«Ci rendiamo conto che la legge Severino confligge almeno teoricamente con il principio della presunzione di innocenza. D’altro canto, questo principio è già affievolito in altre situazioni del nostro codice di procedura penale». Una presa d’atto allo stesso tempo severa e fatalista, quella espressa ieri dal ministro della Giustizia Carlo Nordio in risposta a un’interrogazione di Forza Italia sulle criticità relative alle norme del 2012, e in particolare alla sospensione di amministratori regionali e locali a seguito di sentenze di condanna non definitive.

Il guardasigilli ha di fatto ribadito che la “Severino” non cambierà, che si tratta di un’arma utile a contrastare la «criminalità amministrativa», provocando la reazione del partito di Antonio Tajani. È stato innanzitutto Pietro Pittalis, deputato azzurro che l’ha interrogato al question time a Montecitorio, a dirsi deluso della replica. Poi il parlamentare ha diffuso un nota insieme con gli altri componenti forzisti della commissione Giustizia – il capogruppo Tommaso Calderone, Enrico Costa e Davide Bellomo – in cui si legge che la posizione di Nordio «contraddice l’impegno assunto dal governo in Parlamento ' ad adottare tutte le iniziative di propria competenza finalizzate a sopprimere l’istituto della sospensione dalle cariche... in conseguenza di condanna non definitiva, nonché a disporre una revisione generale del richiamato decreto legislativo 31 dicembre 2012, n. 235 (la cosiddetta legge Severino appunto, ndr) in tema di incandidabilità e di divieto di ricoprire cariche elettive e di governo conseguenti a sentenze definitive di condanna per delitti non colposi.

Riteniamo che la legge Severino contrasti in molte parti con la presunzione di innocenza e abbia determinato la sospensione dalla carica di molte persone innocenti che nei gradi successivi sono state assolte, con ciò capovolgendo il responso elettorale. Difendere i principi costituzionali, che norme populiste hanno piegato e soffocato, significa garantire il buon andamento della pubblica amministrazione, scongiurando cedimenti alla scorciatoia giudiziaria e tutelando gli innocenti da conseguenze irrimediabili. Lavoreremo affinché a breve sia il Parlamento a esprimersi sulla proposta di legge che abbiamo presentato», è l’annuncio dei parlamentari di FI.

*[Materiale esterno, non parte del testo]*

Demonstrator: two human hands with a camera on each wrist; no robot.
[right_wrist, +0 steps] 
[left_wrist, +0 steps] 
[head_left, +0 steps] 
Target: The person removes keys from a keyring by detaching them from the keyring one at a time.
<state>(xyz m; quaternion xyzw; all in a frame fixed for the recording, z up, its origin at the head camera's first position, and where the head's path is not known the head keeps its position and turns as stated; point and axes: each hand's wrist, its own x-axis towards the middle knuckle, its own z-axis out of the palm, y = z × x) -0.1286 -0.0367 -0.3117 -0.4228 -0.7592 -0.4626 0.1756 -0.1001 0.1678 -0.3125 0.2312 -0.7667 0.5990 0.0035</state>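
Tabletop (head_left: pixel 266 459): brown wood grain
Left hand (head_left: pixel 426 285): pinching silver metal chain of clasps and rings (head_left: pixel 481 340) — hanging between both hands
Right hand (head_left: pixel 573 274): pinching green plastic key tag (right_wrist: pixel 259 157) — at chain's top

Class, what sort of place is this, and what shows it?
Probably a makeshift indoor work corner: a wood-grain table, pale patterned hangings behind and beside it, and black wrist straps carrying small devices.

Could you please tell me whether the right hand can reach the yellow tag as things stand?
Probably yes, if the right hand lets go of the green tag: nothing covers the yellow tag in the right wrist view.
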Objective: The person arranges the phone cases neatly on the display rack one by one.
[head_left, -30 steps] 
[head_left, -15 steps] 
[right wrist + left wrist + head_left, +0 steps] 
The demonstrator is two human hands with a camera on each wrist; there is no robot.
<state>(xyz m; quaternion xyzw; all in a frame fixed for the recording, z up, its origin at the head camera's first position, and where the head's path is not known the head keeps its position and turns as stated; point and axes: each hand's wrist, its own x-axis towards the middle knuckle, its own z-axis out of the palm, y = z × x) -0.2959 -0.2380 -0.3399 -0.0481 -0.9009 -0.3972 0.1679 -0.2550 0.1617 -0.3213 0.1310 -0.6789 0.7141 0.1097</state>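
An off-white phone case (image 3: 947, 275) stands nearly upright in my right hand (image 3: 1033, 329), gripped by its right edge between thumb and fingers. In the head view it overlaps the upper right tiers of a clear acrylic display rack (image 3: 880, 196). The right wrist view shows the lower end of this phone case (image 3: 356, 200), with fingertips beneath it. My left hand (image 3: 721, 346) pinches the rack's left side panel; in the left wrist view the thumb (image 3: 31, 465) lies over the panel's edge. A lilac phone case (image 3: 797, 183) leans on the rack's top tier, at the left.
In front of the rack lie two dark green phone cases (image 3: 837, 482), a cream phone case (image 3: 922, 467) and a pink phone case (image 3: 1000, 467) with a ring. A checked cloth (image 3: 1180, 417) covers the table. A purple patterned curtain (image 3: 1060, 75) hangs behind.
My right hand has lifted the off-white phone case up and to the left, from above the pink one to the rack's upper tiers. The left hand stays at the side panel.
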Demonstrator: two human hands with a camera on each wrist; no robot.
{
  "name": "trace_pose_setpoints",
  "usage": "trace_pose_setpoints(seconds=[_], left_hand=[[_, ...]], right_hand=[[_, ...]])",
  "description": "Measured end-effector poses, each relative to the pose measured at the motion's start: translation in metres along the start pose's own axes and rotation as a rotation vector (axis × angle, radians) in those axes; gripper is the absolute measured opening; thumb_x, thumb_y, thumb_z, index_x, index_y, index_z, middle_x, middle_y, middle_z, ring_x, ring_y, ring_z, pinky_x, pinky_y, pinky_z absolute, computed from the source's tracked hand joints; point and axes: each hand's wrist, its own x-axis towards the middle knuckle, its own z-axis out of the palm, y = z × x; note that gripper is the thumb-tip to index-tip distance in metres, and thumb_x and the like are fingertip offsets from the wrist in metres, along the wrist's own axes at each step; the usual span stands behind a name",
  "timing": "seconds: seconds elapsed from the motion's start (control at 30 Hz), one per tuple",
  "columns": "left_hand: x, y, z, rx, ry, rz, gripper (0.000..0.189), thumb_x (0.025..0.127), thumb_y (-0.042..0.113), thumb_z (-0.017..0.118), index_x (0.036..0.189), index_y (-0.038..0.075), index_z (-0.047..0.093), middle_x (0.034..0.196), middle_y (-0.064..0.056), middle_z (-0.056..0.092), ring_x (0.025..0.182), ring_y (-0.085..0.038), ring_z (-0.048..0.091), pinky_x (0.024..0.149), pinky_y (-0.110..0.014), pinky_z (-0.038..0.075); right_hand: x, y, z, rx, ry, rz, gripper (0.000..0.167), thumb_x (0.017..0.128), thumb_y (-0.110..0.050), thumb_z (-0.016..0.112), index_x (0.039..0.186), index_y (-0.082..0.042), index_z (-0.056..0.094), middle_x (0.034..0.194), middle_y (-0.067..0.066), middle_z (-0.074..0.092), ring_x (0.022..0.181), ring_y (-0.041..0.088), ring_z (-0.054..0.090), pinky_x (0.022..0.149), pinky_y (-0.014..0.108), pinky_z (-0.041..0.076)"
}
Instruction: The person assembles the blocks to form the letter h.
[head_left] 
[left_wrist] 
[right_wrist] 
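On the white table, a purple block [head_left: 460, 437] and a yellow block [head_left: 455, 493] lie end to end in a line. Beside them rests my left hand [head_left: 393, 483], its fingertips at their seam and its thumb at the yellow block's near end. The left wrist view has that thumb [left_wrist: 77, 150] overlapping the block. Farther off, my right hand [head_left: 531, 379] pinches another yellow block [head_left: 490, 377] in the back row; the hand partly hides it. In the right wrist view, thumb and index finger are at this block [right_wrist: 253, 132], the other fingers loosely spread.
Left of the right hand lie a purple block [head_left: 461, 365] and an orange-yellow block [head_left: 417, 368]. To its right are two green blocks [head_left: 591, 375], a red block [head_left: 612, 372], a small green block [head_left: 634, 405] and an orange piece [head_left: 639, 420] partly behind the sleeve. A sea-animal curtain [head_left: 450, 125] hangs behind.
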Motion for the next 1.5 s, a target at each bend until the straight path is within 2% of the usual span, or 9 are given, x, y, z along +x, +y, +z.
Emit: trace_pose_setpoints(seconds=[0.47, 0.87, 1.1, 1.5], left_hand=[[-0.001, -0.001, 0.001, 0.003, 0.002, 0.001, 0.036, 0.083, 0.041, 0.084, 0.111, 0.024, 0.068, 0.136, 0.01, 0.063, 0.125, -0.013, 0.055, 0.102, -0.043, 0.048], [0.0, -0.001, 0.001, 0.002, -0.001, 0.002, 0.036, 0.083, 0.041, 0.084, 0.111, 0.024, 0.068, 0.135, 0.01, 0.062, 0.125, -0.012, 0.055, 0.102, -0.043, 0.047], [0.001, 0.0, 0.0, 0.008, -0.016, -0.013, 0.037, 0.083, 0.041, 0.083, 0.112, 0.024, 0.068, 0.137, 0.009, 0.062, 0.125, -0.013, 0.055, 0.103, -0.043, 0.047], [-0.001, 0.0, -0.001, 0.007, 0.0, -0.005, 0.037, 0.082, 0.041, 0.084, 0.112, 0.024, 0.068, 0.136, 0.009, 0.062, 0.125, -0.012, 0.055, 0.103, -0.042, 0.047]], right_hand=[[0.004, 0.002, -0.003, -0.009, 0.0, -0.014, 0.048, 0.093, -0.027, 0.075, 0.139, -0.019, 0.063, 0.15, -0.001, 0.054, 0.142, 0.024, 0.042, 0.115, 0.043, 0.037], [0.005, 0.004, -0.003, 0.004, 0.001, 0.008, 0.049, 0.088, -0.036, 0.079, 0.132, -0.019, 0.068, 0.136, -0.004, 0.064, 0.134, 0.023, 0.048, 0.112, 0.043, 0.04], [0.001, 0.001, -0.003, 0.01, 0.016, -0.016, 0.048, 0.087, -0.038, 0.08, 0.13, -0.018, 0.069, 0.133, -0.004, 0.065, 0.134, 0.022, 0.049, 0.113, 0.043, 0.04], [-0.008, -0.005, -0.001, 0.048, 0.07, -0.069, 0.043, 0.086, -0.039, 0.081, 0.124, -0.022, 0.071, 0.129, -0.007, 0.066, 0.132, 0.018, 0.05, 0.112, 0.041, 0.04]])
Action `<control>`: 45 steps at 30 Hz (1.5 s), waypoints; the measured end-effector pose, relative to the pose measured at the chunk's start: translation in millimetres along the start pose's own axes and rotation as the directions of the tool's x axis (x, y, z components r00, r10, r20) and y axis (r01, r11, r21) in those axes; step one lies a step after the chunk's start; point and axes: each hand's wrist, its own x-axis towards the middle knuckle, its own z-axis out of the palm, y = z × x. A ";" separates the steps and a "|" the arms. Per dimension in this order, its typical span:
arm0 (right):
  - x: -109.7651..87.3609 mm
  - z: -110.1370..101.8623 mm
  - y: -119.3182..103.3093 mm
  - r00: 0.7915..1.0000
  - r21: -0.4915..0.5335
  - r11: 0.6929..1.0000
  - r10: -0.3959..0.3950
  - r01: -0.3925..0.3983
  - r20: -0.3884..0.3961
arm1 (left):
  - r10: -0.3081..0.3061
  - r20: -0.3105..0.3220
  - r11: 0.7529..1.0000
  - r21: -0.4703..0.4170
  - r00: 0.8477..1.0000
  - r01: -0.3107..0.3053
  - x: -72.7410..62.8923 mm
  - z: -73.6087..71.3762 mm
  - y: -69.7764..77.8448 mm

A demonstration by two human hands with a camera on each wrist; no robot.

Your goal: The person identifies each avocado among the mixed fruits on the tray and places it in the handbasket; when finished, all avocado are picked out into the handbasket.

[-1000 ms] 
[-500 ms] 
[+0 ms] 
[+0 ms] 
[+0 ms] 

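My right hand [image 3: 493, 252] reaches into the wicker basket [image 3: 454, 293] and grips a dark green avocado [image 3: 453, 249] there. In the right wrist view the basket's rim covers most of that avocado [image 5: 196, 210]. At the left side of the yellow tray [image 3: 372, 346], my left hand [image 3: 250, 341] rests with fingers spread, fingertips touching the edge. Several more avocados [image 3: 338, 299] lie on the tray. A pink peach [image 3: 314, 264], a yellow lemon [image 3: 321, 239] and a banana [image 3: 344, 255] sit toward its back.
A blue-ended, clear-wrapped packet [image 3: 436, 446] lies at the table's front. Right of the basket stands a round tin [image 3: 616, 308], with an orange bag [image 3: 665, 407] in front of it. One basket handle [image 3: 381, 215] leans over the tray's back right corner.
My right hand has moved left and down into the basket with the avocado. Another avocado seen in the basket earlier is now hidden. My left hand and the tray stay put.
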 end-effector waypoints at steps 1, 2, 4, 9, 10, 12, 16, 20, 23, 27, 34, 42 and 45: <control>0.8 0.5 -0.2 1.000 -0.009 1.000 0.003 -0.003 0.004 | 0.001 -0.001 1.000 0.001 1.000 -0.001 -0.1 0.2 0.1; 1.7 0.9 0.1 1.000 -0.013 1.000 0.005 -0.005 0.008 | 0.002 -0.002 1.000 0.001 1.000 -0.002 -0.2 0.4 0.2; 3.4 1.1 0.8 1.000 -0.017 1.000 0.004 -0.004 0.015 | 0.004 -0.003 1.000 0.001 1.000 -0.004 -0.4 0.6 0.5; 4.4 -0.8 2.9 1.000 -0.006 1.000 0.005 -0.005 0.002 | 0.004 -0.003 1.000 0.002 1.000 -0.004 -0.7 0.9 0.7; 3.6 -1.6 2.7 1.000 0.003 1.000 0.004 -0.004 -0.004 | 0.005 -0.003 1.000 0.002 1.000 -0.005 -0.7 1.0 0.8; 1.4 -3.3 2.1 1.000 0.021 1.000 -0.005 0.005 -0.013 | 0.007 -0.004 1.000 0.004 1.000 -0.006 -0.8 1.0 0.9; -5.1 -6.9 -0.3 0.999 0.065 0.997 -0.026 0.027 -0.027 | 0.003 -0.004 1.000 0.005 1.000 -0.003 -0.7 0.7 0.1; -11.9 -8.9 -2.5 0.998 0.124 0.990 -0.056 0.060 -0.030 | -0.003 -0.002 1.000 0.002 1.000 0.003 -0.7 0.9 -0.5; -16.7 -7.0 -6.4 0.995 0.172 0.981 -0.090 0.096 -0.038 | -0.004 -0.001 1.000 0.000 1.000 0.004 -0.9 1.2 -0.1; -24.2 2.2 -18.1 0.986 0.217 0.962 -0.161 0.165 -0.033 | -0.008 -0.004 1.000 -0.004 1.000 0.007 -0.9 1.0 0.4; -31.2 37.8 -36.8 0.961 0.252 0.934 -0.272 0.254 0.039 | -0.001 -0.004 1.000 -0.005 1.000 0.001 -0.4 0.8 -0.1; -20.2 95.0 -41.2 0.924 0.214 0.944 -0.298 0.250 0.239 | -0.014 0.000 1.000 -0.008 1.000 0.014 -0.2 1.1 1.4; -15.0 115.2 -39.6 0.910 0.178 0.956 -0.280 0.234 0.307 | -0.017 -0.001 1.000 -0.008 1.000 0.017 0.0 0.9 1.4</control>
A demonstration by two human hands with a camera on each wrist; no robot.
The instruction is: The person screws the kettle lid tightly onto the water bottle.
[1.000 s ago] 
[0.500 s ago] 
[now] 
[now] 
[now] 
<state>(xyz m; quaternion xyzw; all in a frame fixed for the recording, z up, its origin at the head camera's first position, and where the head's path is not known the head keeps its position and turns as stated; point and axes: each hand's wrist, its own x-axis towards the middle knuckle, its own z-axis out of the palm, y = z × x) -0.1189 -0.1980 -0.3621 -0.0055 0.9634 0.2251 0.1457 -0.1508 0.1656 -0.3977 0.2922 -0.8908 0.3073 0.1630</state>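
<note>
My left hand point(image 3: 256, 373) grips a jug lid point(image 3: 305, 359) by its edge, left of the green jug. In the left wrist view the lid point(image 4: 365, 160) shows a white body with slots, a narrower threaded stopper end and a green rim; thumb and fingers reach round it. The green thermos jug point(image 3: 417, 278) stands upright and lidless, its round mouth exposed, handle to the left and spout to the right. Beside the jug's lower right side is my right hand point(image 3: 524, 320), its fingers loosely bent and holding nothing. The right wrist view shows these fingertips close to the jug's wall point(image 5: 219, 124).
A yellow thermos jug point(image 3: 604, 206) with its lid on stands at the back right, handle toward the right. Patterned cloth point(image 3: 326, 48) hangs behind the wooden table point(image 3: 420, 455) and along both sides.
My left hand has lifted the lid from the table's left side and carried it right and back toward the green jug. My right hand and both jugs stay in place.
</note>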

Dovranno fare i conti con la linea rappresentata da Nordio, secondo il quale «in questo momento la nostra maggiore preoccupazione è la lotta alla criminalità amministrativa: non possiamo e non intendiamo cambiare l’ordinamento che c’è».

D’altronde le parole del titolare di via Arenula vanno lette alla luce di quanto già emerso nell’ultimo vertice di maggioranza sulla giustizia, nel quale era stata ribadita l’assoluta priorità della separazione della carriere. E, di conseguenza, la volontà di accantonare altri dossier in materia di giustizia penale, volontà precisa in primis di Giorgia Meloni e del sottosegretario alla Presidenza Alfredo Mantovano, e sposata anche dallo Nordio.

Focalizzarsi su provvedimenti che potrebbero essere in qualche modo additati dal centrosinistra (e dall’Anm) come «favori ai colletti bianchi» significherebbe correre il rischio che l’idea di impunità “contagi” anche il percorso della separazione delle carriere, irritando magari anche lo stesso elettorato di centrodestra.

IL PRIMO SÌ AL DDL SULLA CORTE DEI CONTI

Da qui la volontà di Nordio di “abbassare i toni” anche rispetto alla “Severino”, mentre altro discorso è quello sulla riforma della Corte dei Conti, appena messa nero su bianco: ieri Montecitorio l’ha licenziata in prima lettura con 136 sì, 75 no e un astenuto.

La proposta di legge reca la firma dell’ex capogruppo FdI alla Camera ora ministro con delega al Pnrr, Tommaso Foti.

Esclude la responsabilità per colpa grave in caso in cui si raggiungano accordi in sede stragiudiziale o nel corso del processo a carico di amministratori pubblici, incluse le transazioni fiscali in materia tributaria. In circostanze simili, la responsabilità è limitata solo ai fatti e alle omissioni commessi con dolo.

Inoltre, si dispone che i rappresentanti delle amministrazioni pubbliche che concludono accordi conciliativi sono soggetti alla giurisdizione della Corte dei conti per l’accertamento della sussistenza di responsabilità contabile per colpa grave, limitando tuttavia quest’ultima alla negligenza inescusabile derivante da grave violazione di legge o da travisamento dei fatti.